● WORK ITEM: Only text belongs in your copy of the listing below; reproduce it exactly and leave out the pictures.

● DATASET SECTION:
· · · · ·

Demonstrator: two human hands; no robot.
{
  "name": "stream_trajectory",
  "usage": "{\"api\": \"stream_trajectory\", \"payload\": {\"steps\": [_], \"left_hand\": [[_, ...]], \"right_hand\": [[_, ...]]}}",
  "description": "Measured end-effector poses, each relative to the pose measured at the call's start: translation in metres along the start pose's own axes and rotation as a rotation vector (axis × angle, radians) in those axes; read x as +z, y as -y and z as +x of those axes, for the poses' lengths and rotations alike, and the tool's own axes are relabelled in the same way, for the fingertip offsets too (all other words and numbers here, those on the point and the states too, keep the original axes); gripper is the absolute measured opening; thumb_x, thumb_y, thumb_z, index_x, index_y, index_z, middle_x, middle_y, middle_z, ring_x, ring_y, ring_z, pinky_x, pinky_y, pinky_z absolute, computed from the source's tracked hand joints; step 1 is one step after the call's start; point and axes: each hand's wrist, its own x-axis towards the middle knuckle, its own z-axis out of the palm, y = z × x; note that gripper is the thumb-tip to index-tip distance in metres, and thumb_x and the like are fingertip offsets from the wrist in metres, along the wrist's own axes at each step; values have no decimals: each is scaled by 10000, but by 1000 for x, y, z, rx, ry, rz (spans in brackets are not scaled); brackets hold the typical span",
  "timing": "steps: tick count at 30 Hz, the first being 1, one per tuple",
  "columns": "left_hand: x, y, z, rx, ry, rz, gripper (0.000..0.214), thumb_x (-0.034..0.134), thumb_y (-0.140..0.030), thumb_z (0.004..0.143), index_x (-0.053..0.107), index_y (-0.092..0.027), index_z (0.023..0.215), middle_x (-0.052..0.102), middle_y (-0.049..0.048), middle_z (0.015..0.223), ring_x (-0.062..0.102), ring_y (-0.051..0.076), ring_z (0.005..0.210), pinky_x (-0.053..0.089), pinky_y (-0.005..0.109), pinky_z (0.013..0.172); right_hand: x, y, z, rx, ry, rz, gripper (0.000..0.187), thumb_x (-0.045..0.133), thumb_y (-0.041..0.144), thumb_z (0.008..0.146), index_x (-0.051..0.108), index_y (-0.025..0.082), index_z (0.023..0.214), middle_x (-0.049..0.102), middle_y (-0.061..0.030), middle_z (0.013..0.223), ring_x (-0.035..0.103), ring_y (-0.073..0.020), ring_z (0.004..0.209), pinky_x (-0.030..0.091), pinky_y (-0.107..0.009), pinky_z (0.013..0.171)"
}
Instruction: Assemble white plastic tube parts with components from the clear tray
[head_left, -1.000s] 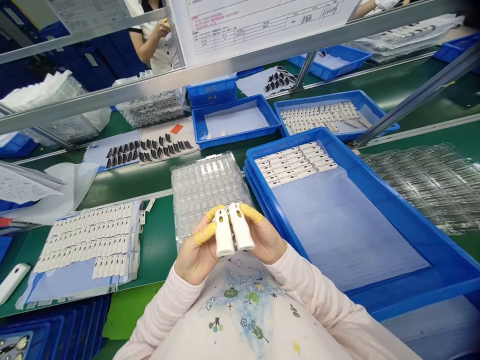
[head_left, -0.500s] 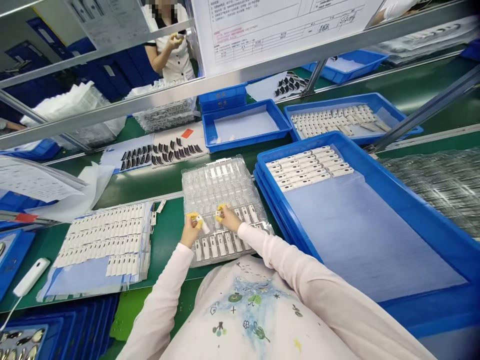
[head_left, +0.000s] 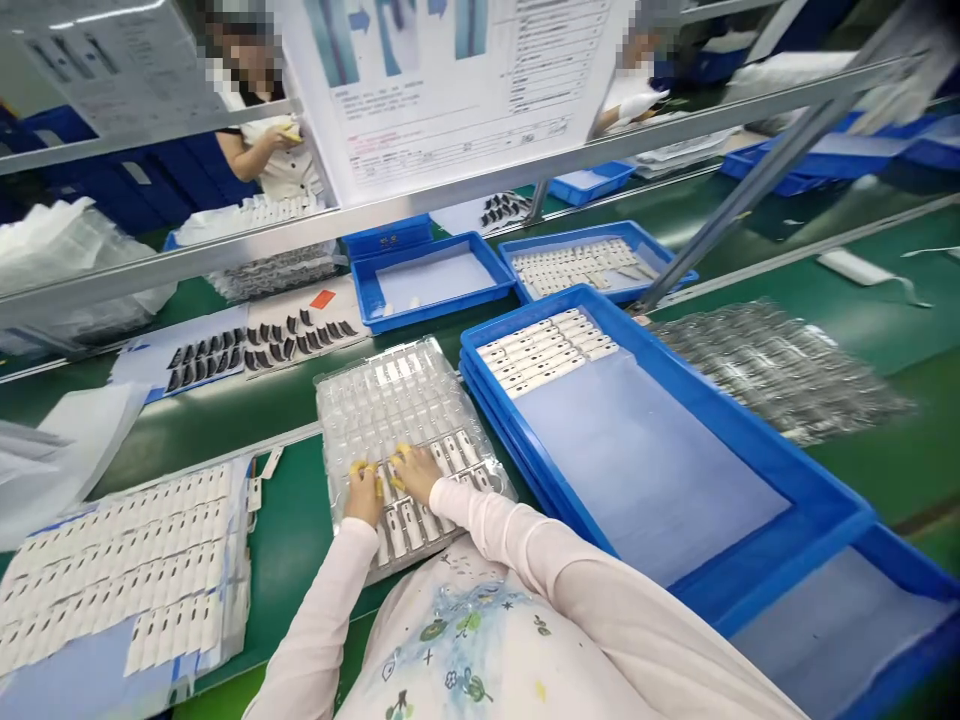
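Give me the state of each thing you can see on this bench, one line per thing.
Left hand, down on the white parts, yellow cots on its fingers.
Right hand, down on the same parts, fingers also in yellow cots.
Clear plastic blister tray, near rows filled, middle rows empty.
Large blue tray, lined with a clear sheet, white pieces in rows at its far end.

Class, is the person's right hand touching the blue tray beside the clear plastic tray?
Apart. The head view shows the right hand over the clear plastic tray, with a plain gap before the rim of the blue tray.
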Motion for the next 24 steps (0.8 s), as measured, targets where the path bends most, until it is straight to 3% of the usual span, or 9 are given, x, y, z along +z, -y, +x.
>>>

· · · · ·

● SOLUTION:
Demonstrator: two human hands; no robot.
{
  "name": "stream_trajectory",
  "usage": "{\"api\": \"stream_trajectory\", \"payload\": {\"steps\": [_], \"left_hand\": [[_, ...]], \"right_hand\": [[_, ...]]}}",
  "description": "Measured end-effector poses, each relative to the pose measured at the call's start: translation in metres along the start pose's own axes and rotation as a rotation vector (axis × angle, radians) in those axes; read x as +z, y as -y and z as +x of those axes, for the poses' lengths and rotations alike, and the tool's own axes are relabelled in the same way, for the fingertip offsets too (all other words and numbers here, those on the point and the states too, keep the original axes); gripper is the absolute measured opening; thumb_x, thumb_y, thumb_z, index_x, index_y, index_z, middle_x, middle_y, middle_z, ring_x, ring_y, ring_z, pinky_x, pinky_y, pinky_z absolute, computed from the source's tracked hand joints; step 1 is one step after the call's start; point and axes: each hand's wrist, its own x-axis towards the middle knuckle, its own z-axis out of the palm, y = z × x; note that gripper is the thumb-tip to index-tip distance in metres, and thumb_x and the like are fingertip offsets from the wrist in metres, along the wrist's own axes at each step; values have no decimals: each is scaled by 10000, but by 1000 for x, y, z, rx, ry, rz (spans in brackets are not scaled); brackets hold the typical span",
  "timing": "steps: tick count at 30 Hz, the first being 1, one per tuple",
  "columns": "left_hand: x, y, z, rx, ry, rz, gripper (0.000..0.214), thumb_x (-0.034..0.134), thumb_y (-0.140..0.030), thumb_z (0.004..0.143), index_x (-0.053..0.107), index_y (-0.092..0.027), index_z (0.023..0.215), middle_x (-0.052..0.102), middle_y (-0.049..0.048), middle_z (0.015..0.223), ring_x (-0.062..0.102), ring_y (-0.051..0.076), ring_z (0.005..0.210), pinky_x (-0.053..0.089), pinky_y (-0.005..0.109), pinky_z (0.013..0.172); right_hand: x, y, z, rx, ry, rz, gripper (0.000..0.187), thumb_x (-0.045..0.133), thumb_y (-0.041..0.144), thumb_z (0.008..0.146), index_x (-0.051..0.108), index_y (-0.025..0.082), index_z (0.023..0.214), middle_x (-0.049..0.102), middle_y (-0.061..0.030), middle_z (0.013..0.223), ring_x (-0.035..0.103), ring_y (-0.073..0.020), ring_z (0.004..0.209), pinky_x (-0.030..0.091), pinky_y (-0.107..0.009), pinky_z (0.013..0.171)"
}
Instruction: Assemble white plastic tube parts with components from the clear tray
[head_left, -1.000s] 
[head_left, -0.500s] 
[head_left, +0.000s] 
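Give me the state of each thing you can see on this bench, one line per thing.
Left hand, down on the white parts, yellow cots on its fingers.
Right hand, down on the same parts, fingers also in yellow cots.
Clear plastic blister tray, near rows filled, middle rows empty.
Large blue tray, lined with a clear sheet, white pieces in rows at its far end.

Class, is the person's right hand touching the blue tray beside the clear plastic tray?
Apart. The head view shows the right hand over the clear plastic tray, with a plain gap before the rim of the blue tray.
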Motion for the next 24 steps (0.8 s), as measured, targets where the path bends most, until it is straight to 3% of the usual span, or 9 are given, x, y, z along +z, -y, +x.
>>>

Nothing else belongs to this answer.